Wherever an image appears in the data, omit it and copy all the remaining text word for word.
(MATERIAL PROVIDED Opens)
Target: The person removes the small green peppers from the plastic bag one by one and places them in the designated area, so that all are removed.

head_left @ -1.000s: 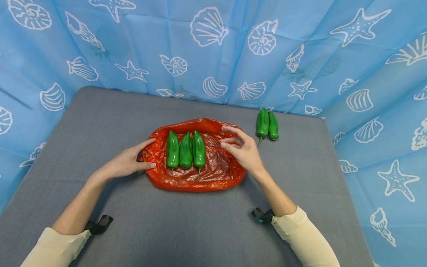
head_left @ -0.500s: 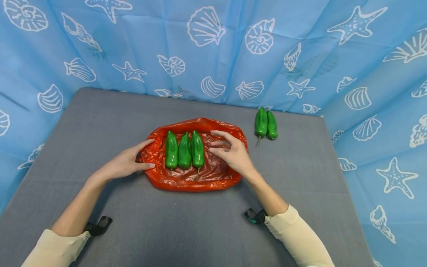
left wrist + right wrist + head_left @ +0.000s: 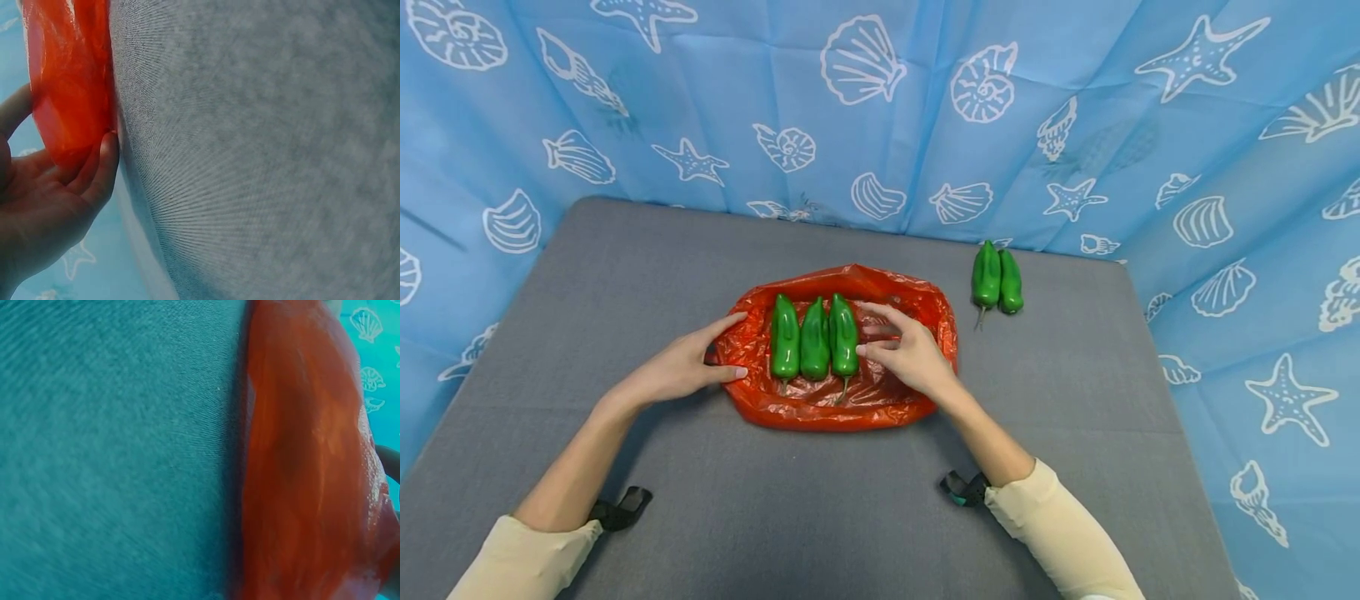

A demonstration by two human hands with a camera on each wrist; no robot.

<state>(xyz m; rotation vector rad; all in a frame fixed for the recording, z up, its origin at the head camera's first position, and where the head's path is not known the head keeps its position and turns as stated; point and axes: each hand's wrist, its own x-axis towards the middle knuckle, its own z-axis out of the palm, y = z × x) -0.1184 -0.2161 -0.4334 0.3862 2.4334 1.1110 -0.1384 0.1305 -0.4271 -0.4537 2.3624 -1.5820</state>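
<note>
Three glossy green peppers (image 3: 815,340) lie side by side in an opened red plastic bag (image 3: 842,417) with a rolled-out rim. My left hand (image 3: 681,362) holds the bag's left end, thumb and fingers to either side of the rim; the left wrist view shows its fingers (image 3: 100,169) round the red plastic. Over the bag's right half, my right hand (image 3: 910,354) has its thumb and fingers apart, tips close beside the rightmost pepper (image 3: 844,335). In the right wrist view the bag's side (image 3: 306,456) hides most of that hand.
Two more green peppers (image 3: 987,275) lie together at the table's back right. The grey table (image 3: 775,508) ends at a blue curtain (image 3: 820,75) with white shells and starfish, behind and to the right.
My right hand has moved left across the bag, from its right rim to beside the rightmost pepper. The left hand keeps its place, and the peppers lie as before.
</note>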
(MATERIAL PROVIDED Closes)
● RESPONSE BOX:
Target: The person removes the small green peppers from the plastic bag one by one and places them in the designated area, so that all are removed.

head_left @ -1.000s: 
head_left @ -0.500s: 
left wrist + right wrist + head_left @ +0.000s: 

A demonstration by two human hands with a camera on each wrist; no robot.

<state>(xyz m; rotation vector rad; all in a frame fixed for the recording, z up, its origin at the head camera's first position, and where the head's path is not known the head keeps its position and turns as stated; point and axes: each hand's wrist, its own x-axis towards the middle knuckle, its own z-axis out of the palm, y = z × x) -0.1184 -0.2161 -0.4334 0.3862 2.4334 1.1110 -0.1384 0.1305 -0.4271 -0.4537 2.3624 -1.5820</state>
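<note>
Three glossy green peppers (image 3: 815,340) lie side by side in an opened red plastic bag (image 3: 842,417) with a rolled-out rim. My left hand (image 3: 681,362) holds the bag's left end, thumb and fingers to either side of the rim; the left wrist view shows its fingers (image 3: 100,169) round the red plastic. Over the bag's right half, my right hand (image 3: 910,354) has its thumb and fingers apart, tips close beside the rightmost pepper (image 3: 844,335). In the right wrist view the bag's side (image 3: 306,456) hides most of that hand.
Two more green peppers (image 3: 987,275) lie together at the table's back right. The grey table (image 3: 775,508) ends at a blue curtain (image 3: 820,75) with white shells and starfish, behind and to the right.
My right hand has moved left across the bag, from its right rim to beside the rightmost pepper. The left hand keeps its place, and the peppers lie as before.
</note>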

This output contains the complete answer.